Meanwhile, the fourth bit to the eighth bit (the five bits encircled in red) have the value X. If the target address is aligned with 0x10 (target address & 0xf == 0), then X is the bit offset value within the unit. If the target address is not aligned with 0x10(target address & 0xf != 0), the X | 0x1 is the bit offset value. If the bit is equal to 1, it means the indirect call target is valid because it is a function’s starting address. If the bit is 0, it means the indirect call target is invalid because it is not a function’s starting address.

CFG in Action

Let’s compile the following program with CFG enable to check the modifications in binary due to CFG.

#include <stdio.h>
#include<Windows.h>
#include<Memoryapi.h>
// Function prototypes
int add(int a, int b);
int subtract(int a, int b);

int main() {
// Declare a function pointer
int a;

int (*operation)(int, int);
printf("Enter 1 for add and 2 for substract:");
scanf_s(" %d", &a);
if (a == 1)
{
// Assign the address of the add function to the function pointer
operation = add;

int result1 = operation(5, 3);
printf("\nResult of addition: %d\n", result1);
}
else
{
// Assign the address of the subtract function to the function pointer
operation = subtract;

// Call the function indirectly using the function pointer
int result2 = operation(5, 3);
printf("\nResult of subtraction: %d\n", result2);
}

return 0;
}

// Define the add function
int add(int a, int b) {
return a + b;
}

// Define the subtract function
int subtract(int a, int b) {
return a - b;
}

You can turn on CFG using following visual studio configuration options

Once the binary is compiled, you can load it in PEBear to verify it has a Load Configuration data directory.

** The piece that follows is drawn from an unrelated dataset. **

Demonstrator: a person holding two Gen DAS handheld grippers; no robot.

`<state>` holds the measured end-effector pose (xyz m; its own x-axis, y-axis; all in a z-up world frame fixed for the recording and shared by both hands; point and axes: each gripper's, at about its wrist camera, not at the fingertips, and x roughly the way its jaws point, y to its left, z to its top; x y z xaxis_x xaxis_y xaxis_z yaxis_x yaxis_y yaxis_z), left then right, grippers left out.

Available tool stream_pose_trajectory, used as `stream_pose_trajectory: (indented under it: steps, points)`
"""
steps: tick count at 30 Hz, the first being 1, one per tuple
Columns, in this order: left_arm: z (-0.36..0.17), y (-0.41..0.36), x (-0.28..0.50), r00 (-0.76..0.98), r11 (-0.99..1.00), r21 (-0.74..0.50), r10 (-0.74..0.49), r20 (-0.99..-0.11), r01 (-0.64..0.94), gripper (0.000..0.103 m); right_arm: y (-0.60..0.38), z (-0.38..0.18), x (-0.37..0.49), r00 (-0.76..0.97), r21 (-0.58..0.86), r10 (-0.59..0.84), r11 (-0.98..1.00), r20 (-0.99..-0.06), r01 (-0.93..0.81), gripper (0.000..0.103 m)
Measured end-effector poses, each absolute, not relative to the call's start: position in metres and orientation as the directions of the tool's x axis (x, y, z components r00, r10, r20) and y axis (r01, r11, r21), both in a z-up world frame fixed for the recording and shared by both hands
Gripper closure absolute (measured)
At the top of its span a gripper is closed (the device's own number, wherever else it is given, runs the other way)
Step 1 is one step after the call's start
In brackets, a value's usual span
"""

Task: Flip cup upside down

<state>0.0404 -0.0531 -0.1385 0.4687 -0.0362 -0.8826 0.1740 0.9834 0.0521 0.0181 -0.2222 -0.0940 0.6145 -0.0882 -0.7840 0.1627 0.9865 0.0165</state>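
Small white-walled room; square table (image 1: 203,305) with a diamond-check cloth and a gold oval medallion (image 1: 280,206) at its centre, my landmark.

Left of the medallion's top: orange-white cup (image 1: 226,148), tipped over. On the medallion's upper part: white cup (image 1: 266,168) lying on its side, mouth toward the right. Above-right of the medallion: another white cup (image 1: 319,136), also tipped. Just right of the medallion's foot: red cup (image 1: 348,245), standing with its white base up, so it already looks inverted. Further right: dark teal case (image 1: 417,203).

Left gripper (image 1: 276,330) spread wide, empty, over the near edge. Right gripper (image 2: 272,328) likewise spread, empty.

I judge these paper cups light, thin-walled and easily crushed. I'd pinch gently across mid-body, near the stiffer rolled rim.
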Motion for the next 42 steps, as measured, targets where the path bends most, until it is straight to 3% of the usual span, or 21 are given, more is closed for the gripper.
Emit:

Now, let’s load the binary in IDA and look at the changes.

Before

After:

You can notice that the indirect call ( call rsp+68h+operation) gets replaced with call to _guard_dispatch_icall_fptr. The calling address is passed using rax register and variables are passed using the default calling convention rcx, rdx…

The code for verifying the call target using bitmap is present in ntdll:

If the check fails, the execution get stopped.

Resources

http://sjc1-te-ftp.trendmicro.com/assets/wp/exploring-control-flow-guard-in-windows10.pdf

https://lucasg.github.io/2017/02/05/Control-Flow-Guard/

https://learn.microsoft.com/en-us/windows/win32/secbp/pe-metadata

XFG (extended flow guard) (Honorable mention)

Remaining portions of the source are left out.